## DATASET CONTENT
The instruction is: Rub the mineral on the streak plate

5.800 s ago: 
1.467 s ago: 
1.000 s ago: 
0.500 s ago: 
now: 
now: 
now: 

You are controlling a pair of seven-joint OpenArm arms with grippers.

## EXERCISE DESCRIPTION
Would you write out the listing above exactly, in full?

## SOLUTION TO THIS EXERCISE
The instruction is: Rub the mineral on the streak plate

5.800 s ago: 
1.467 s ago: 
1.000 s ago: 
0.500 s ago: 
now: 
now: 
now: 

You are controlling a pair of seven-joint OpenArm arms with grippers.

Nothing further is required of this output.